Les concepts fondamentaux de la prédiction d’occupation sémantique 3D reposent sur plusieurs piliers. Premièrement, la représentation de l’espace 3D est cruciale. Elle est souvent réalisée à l’aide d’une grille de voxels, où chaque voxel (un pixel volumétrique) représente une petite unité de volume dans l’espace. Pour chaque voxel, le système prédit s’il est occupé ou libre, et s’il est occupé, quelle est sa classe sémantique. Deuxièmement, l’acquisition et le traitement des données sensorielles sont essentiels. Les informations provenant de divers capteurs sont fusionnées et interprétées pour comprendre la géométrie et la nature des objets présents dans la scène. Troisièmement, les techniques d’apprentissage profond, en particulier les réseaux de neurones convolutifs (CNN) et plus récemment les Transformers, jouent un rôle prédominant. Ces modèles sont entraînés sur de vastes ensembles de données contenant des scènes 3D annotées pour apprendre à effectuer la prédiction d’occupation et la segmentation sémantique conjointement. Enfin, un aspect important est la capacité de « complétion de scène », c’est-à-dire la capacité à inférer l’état des voxels même lorsqu’ils sont occlus ou en dehors du champ de vision direct des capteurs, en se basant sur le contexte appris.

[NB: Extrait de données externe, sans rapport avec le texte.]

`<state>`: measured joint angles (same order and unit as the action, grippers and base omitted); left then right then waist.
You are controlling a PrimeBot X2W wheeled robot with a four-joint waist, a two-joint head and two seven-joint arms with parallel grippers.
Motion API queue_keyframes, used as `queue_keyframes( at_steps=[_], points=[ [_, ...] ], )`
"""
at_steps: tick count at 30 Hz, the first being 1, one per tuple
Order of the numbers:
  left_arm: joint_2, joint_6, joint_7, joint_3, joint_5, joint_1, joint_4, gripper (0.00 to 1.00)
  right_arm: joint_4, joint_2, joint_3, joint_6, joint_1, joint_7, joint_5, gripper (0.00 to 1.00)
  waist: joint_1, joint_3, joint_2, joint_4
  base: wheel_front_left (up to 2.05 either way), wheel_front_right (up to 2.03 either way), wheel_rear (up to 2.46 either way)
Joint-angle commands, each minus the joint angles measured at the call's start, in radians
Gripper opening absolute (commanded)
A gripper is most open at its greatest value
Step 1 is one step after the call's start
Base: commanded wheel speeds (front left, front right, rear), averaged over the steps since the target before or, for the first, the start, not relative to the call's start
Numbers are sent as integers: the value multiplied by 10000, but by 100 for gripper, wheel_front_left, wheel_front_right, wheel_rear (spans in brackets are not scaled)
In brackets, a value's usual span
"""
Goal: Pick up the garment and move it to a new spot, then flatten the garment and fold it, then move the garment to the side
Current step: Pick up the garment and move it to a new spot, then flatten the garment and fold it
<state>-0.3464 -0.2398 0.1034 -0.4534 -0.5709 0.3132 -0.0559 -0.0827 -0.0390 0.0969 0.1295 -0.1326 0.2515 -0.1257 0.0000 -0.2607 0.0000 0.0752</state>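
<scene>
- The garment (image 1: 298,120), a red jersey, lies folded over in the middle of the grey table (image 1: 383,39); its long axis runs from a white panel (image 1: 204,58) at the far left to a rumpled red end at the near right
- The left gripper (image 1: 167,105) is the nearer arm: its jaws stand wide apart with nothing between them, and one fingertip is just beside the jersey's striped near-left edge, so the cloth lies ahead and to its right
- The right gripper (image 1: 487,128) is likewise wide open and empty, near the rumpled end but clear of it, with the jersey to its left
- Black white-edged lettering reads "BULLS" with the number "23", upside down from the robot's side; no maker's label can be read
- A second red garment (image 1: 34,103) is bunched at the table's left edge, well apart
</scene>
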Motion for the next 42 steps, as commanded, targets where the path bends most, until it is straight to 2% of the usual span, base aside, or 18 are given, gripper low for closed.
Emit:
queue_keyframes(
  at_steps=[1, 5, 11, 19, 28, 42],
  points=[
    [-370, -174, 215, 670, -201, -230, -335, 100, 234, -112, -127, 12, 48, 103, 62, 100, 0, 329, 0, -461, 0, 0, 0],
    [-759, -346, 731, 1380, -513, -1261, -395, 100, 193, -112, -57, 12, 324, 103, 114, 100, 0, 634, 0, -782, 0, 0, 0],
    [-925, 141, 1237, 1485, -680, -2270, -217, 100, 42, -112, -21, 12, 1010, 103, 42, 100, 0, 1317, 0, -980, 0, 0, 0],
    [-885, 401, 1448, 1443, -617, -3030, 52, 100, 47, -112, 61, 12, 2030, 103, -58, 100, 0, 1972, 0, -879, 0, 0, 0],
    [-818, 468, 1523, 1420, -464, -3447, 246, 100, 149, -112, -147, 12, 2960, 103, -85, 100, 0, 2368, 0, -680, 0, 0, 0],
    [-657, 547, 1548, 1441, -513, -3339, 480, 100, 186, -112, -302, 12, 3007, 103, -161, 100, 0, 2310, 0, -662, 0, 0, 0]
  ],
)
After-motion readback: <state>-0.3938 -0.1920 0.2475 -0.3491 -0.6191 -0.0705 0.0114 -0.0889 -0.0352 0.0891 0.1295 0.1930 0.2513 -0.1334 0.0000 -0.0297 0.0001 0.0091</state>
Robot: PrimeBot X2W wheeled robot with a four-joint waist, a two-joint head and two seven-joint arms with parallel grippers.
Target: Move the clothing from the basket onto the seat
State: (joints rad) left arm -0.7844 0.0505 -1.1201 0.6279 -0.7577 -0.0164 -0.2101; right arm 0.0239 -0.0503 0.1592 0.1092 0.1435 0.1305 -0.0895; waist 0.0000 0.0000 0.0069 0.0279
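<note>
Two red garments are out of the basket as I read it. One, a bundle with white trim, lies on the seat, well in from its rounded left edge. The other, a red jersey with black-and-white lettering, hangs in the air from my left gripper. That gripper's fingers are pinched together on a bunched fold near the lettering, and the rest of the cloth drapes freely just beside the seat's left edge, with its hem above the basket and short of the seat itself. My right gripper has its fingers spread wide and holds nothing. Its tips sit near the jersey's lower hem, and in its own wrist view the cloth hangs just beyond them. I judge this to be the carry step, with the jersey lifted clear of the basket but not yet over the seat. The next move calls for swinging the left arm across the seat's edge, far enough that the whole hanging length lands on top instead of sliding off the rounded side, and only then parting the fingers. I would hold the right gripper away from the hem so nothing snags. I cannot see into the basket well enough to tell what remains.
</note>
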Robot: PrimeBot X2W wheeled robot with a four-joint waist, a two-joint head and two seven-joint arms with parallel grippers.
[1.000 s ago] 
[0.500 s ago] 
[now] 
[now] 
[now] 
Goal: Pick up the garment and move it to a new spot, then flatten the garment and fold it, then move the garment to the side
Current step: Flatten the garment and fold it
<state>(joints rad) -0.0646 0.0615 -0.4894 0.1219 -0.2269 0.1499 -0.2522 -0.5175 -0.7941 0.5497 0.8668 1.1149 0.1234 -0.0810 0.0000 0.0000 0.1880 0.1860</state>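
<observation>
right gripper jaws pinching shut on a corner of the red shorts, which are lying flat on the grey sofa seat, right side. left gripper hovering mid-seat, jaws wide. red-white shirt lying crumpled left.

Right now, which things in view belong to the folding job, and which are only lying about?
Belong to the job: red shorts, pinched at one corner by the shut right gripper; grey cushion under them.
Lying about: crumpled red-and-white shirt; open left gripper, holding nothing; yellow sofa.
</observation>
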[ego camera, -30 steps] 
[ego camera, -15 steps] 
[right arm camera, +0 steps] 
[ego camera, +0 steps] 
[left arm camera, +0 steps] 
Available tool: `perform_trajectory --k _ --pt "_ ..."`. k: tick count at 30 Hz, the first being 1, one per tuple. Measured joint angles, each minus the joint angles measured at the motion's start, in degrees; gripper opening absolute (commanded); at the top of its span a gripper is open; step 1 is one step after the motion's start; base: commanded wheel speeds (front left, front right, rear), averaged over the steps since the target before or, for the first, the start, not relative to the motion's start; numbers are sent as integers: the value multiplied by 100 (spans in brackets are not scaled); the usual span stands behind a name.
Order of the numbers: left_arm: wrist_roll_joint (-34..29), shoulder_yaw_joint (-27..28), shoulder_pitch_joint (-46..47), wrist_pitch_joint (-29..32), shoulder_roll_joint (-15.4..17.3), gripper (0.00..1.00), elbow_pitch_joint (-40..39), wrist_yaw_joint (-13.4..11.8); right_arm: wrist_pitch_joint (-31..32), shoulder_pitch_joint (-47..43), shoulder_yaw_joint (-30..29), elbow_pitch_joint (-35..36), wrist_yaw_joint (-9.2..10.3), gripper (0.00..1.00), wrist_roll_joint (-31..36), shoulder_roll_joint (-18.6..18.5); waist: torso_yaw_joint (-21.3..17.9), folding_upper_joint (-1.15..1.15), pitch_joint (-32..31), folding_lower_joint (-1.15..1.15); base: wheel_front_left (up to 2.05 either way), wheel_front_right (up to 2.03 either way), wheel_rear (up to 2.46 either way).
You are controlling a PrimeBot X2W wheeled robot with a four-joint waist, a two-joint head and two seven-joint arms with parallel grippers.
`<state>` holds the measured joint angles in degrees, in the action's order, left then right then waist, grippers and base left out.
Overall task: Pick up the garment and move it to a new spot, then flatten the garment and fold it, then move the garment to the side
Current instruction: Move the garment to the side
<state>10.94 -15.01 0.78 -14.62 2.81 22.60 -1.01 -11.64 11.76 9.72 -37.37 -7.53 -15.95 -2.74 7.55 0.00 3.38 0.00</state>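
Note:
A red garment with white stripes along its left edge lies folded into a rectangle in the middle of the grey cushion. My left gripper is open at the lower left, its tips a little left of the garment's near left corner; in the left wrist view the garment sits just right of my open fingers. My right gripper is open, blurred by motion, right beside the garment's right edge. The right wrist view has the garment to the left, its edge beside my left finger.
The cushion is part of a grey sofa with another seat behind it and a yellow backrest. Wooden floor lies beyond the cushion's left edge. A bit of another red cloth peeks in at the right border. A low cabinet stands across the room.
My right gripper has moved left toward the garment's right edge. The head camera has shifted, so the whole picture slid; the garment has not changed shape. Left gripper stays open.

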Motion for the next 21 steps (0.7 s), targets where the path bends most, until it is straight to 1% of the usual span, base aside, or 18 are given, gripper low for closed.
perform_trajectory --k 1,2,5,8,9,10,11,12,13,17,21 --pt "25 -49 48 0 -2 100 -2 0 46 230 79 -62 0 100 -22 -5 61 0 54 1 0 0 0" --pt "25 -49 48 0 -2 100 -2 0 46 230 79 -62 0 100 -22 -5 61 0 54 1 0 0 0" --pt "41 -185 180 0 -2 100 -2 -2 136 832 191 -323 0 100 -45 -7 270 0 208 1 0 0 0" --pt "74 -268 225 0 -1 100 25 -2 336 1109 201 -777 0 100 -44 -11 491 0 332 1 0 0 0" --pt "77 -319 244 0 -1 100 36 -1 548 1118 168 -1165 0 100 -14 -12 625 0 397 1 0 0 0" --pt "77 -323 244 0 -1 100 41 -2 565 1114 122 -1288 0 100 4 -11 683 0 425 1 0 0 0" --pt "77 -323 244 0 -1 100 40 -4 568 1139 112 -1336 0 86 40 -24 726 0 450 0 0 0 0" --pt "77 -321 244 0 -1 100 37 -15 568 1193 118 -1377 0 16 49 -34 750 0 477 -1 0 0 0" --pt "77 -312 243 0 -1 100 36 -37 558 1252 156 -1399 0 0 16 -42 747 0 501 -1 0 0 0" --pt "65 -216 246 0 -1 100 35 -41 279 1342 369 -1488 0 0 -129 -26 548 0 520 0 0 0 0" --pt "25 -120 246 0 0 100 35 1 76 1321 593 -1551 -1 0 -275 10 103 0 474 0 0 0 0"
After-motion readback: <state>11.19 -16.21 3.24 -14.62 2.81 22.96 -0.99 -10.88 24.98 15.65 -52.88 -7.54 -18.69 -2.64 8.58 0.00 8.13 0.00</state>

L’importance de la prédiction d’occupation sémantique 3D est considérable dans plusieurs domaines technologiques en pleine expansion. Pour la conduite autonome, elle offre une perception environnementale bien plus riche que la simple détection d’objets en 2D ou les nuages de points bruts. En comprenant l’espace libre navigable, la géométrie et la catégorie de tous les éléments environnants, y compris ceux partiellement cachés, les véhicules autonomes peuvent prendre des décisions de navigation plus sûres et plus efficaces. Dans le domaine de la robotique, cette technologie permet aux robots mobiles de naviguer de manière autonome dans des environnements complexes et dynamiques, d’interagir de manière plus intelligente avec leur environnement et d’effectuer des tâches de manipulation avec une meilleure conscience contextuelle. En réalité augmentée (RA) et réalité virtuelle (RV), une compréhension sémantique 3D précise de l’environnement réel permet d’ancrer les objets virtuels de manière plus réaliste et de créer des expériences immersives plus convaincantes. Plus généralement, elle contribue à une meilleure compréhension automatique des scènes 3D, ce qui est fondamental pour de nombreuses applications d’intelligence artificielle.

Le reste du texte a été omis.